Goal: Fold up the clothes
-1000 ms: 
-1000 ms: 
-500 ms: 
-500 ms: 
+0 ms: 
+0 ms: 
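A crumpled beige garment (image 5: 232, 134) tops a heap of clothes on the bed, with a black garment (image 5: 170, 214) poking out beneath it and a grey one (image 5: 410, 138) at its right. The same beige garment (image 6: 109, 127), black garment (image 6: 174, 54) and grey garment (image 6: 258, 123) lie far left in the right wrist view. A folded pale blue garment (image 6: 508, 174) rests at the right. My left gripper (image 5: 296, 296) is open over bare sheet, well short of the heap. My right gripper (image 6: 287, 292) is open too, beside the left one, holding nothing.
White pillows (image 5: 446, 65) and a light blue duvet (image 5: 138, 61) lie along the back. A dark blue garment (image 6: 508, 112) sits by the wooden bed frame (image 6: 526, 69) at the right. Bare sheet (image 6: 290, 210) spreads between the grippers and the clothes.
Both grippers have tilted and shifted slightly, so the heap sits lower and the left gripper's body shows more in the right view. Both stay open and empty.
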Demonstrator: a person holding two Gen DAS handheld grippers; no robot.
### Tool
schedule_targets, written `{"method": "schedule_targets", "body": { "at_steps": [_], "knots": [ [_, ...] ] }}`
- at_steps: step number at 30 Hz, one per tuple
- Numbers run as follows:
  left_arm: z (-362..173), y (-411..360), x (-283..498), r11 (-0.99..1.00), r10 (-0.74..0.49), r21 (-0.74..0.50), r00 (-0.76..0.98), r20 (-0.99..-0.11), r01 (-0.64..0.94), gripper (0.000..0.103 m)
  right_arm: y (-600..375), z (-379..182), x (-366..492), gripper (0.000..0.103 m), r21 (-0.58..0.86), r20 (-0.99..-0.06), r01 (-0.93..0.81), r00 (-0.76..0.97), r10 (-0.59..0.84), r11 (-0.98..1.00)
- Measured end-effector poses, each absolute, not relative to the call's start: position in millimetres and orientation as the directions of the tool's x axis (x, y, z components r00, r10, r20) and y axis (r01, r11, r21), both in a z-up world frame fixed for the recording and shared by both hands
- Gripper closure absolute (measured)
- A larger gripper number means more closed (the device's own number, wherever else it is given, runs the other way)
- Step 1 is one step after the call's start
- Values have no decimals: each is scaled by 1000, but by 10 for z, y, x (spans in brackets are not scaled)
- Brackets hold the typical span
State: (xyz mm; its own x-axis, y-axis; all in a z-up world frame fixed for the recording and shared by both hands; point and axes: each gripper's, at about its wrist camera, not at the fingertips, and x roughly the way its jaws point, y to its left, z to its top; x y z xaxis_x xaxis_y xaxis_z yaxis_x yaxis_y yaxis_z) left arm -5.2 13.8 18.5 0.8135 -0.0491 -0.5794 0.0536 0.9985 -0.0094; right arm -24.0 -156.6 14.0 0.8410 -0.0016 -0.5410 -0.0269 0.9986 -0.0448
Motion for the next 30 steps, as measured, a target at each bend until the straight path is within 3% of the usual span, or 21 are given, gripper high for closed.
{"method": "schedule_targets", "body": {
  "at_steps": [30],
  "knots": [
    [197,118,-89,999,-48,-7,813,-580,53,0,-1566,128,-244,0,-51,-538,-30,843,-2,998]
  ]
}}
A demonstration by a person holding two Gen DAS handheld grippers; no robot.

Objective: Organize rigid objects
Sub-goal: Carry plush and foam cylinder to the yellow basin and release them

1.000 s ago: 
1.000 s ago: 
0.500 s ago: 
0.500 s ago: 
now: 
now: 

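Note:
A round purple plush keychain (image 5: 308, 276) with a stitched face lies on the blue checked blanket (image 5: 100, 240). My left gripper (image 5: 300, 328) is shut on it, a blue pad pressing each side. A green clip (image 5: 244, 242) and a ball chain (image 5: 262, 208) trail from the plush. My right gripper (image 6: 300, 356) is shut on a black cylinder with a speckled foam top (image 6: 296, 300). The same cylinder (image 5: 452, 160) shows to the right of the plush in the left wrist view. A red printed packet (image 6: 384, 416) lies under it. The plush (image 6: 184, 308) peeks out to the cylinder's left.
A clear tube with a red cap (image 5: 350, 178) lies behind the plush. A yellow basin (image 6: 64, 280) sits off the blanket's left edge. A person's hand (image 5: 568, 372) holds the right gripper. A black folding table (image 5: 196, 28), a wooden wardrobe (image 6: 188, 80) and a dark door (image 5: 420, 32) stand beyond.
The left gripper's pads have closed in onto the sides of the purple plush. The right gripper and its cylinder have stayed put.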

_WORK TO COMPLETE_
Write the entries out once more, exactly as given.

_COMPLETED EXERCISE_
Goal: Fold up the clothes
-1000 ms: 
-1000 ms: 
-500 ms: 
-500 ms: 
+0 ms: 
+0 ms: 
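A crumpled beige garment (image 5: 232, 134) tops a heap of clothes on the bed, with a black garment (image 5: 170, 214) poking out beneath it and a grey one (image 5: 410, 138) at its right. The same beige garment (image 6: 109, 127), black garment (image 6: 174, 54) and grey garment (image 6: 258, 123) lie far left in the right wrist view. A folded pale blue garment (image 6: 508, 174) rests at the right. My left gripper (image 5: 296, 296) is open over bare sheet, well short of the heap. My right gripper (image 6: 287, 292) is open too, beside the left one, holding nothing.
White pillows (image 5: 446, 65) and a light blue duvet (image 5: 138, 61) lie along the back. A dark blue garment (image 6: 508, 112) sits by the wooden bed frame (image 6: 526, 69) at the right. Bare sheet (image 6: 290, 210) spreads between the grippers and the clothes.
Both grippers have tilted and shifted slightly, so the heap sits lower and the left gripper's body shows more in the right view. Both stay open and empty.
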Demonstrator: a person holding two Gen DAS handheld grippers; no robot.
### Tool
schedule_targets, written `{"method": "schedule_targets", "body": { "at_steps": [_], "knots": [ [_, ...] ] }}`
- at_steps: step number at 30 Hz, one per tuple
- Numbers run as follows:
  left_arm: z (-362..173), y (-411..360), x (-283..498), r11 (-0.99..1.00), r10 (-0.74..0.49), r21 (-0.74..0.50), r00 (-0.76..0.98), r20 (-0.99..-0.11), r01 (-0.64..0.94), gripper (0.000..0.103 m)
  right_arm: y (-600..375), z (-379..182), x (-366..492), gripper (0.000..0.103 m), r21 (-0.58..0.86), r20 (-0.99..-0.06), r01 (-0.93..0.81), r00 (-0.76..0.97), r10 (-0.59..0.84), r11 (-0.98..1.00)
- Measured end-effector poses, each absolute, not relative to the call's start: position in millimetres and orientation as the directions of the tool's x axis (x, y, z components r00, r10, r20) and y axis (r01, r11, r21), both in a z-up world frame fixed for the recording and shared by both hands
- Gripper closure absolute (measured)
- A larger gripper number means more closed (the device's own number, wherever else it is given, runs the other way)
- Step 1 is one step after the call's start
- Values have no decimals: each is scaled by 1000, but by 10 for z, y, x (spans in brackets are not scaled)
- Brackets hold the typical span
State: (xyz mm; its own x-axis, y-axis; all in a z-up world frame fixed for the recording and shared by both hands; point and axes: each gripper's, at about its wrist camera, not at the fingertips, and x roughly the way its jaws point, y to its left, z to its top; x y z xaxis_x xaxis_y xaxis_z yaxis_x yaxis_y yaxis_z) left arm -5.2 13.8 18.5 0.8135 -0.0491 -0.5794 0.0536 0.9985 -0.0094; right arm -24.0 -156.6 14.0 0.8410 -0.0016 -0.5410 -0.0269 0.9986 -0.0448
Motion for the next 30 steps, as measured, a target at each bend until the straight path is within 3% of the usual span, or 21 are given, gripper high for closed.
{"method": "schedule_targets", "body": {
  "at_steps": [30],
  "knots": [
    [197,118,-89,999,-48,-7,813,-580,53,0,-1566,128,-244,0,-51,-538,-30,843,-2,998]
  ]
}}
A demonstration by a person holding two Gen DAS handheld grippers; no robot.

Objective: Organize rigid objects
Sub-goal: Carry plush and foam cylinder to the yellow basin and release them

1.000 s ago: 
1.000 s ago: 
0.500 s ago: 
0.500 s ago: 
now: 
now: 

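Note:
A round purple plush keychain (image 5: 308, 276) with a stitched face lies on the blue checked blanket (image 5: 100, 240). My left gripper (image 5: 300, 328) is shut on it, a blue pad pressing each side. A green clip (image 5: 244, 242) and a ball chain (image 5: 262, 208) trail from the plush. My right gripper (image 6: 300, 356) is shut on a black cylinder with a speckled foam top (image 6: 296, 300). The same cylinder (image 5: 452, 160) shows to the right of the plush in the left wrist view. A red printed packet (image 6: 384, 416) lies under it. The plush (image 6: 184, 308) peeks out to the cylinder's left.
A clear tube with a red cap (image 5: 350, 178) lies behind the plush. A yellow basin (image 6: 64, 280) sits off the blanket's left edge. A person's hand (image 5: 568, 372) holds the right gripper. A black folding table (image 5: 196, 28), a wooden wardrobe (image 6: 188, 80) and a dark door (image 5: 420, 32) stand beyond.
The left gripper's pads have closed in onto the sides of the purple plush. The right gripper and its cylinder have stayed put.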

The exercise asks for nothing further.